In honor of childish things I wanted to say-once again-"no congratulations"
Last night I saw again how your selfishness can continue to affect people-you should be ashamed.
I am comforted though, by the fact that we were your pillars, your blocks, your nets, your boards, and now instead you have gelatin versions of us. Ones that simply cannot be what we were because you prefer for things to appear differently than they are.
Fortunately for you, you live in a home of smoke and mirror mastery, so this is no problem.
Lies continue to spew forth from your doors, phone lines, key boards, mouths.
Cover ups for things even you cannot explain, and of course, because it's you-will never apologize for.

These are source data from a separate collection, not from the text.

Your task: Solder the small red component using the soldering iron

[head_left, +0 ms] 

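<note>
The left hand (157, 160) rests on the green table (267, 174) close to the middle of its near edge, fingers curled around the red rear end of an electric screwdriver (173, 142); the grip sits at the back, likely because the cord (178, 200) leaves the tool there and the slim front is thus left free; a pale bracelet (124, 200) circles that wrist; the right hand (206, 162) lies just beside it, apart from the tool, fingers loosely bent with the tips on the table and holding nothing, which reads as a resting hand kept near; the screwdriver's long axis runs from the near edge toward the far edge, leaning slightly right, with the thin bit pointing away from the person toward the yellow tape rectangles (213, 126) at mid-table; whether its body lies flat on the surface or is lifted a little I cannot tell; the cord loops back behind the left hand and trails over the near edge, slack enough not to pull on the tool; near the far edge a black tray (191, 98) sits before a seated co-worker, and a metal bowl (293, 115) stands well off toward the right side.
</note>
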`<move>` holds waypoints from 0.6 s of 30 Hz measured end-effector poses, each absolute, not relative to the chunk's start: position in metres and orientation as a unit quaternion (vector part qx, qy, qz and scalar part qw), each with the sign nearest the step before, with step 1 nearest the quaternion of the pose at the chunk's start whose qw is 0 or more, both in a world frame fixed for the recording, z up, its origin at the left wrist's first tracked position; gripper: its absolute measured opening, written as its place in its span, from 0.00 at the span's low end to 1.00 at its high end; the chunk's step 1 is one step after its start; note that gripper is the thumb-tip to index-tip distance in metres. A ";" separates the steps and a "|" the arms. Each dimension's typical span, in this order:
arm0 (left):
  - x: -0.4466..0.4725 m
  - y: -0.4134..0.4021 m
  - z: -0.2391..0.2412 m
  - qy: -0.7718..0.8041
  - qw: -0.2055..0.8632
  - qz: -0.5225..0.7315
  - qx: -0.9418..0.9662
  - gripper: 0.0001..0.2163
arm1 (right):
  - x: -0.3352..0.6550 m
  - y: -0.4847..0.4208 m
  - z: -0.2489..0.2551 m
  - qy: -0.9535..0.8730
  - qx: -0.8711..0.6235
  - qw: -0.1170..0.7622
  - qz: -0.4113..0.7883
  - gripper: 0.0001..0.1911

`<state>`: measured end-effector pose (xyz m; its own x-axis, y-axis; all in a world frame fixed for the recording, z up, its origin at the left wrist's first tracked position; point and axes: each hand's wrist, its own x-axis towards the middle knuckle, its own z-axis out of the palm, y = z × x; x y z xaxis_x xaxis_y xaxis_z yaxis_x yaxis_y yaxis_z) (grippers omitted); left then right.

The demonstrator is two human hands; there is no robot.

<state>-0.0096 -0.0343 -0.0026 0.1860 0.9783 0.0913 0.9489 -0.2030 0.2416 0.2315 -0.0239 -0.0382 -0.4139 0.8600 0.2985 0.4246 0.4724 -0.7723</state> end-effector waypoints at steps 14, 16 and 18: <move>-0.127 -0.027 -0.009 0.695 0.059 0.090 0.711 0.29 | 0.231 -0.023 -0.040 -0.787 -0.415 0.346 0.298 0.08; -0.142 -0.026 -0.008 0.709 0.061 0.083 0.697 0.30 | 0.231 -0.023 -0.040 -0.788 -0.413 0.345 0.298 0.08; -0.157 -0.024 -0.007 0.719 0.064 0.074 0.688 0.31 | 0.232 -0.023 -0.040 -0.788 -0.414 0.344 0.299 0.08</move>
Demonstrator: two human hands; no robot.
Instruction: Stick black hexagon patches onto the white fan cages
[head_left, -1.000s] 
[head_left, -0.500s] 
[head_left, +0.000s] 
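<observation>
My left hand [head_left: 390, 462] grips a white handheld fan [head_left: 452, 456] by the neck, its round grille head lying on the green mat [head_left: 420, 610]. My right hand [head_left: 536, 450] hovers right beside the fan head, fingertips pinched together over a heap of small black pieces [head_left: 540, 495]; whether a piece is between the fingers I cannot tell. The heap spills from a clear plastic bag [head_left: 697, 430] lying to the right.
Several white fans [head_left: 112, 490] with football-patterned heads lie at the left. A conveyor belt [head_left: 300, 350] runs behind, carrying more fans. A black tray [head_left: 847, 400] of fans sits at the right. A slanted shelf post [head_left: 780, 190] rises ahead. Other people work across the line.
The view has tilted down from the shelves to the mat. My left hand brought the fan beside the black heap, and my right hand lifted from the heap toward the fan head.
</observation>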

Funny thing is, it was me who knew you longer. Me who watched you change, morph, melt into sadness and complacency, then paint that stage make-up on so carefully.
In honor of something you will truly understand-regardless of your button eyes and sweet cake lies-I loved you through all the seasons.
Until you decided in your bitterness and spite to use a scalpel to carve something that you claim you had revealed to me before-but let's be honest: you don't have the depth or the clout to stand up to me. You would never dare say those things to my face because your house of glass is so easily destructed and you know I hold the pebbles(the tiny pebbles, that's all it would take) to make it come crashing down.
So again, you should be ashamed. Especially because you're trying so hard to fit your fingernails between that tunnel and the door, but you don't realize I've already thrown you down the well.
"Everything is as it should be." Your contented sigh is just a lie and I see right through your tears.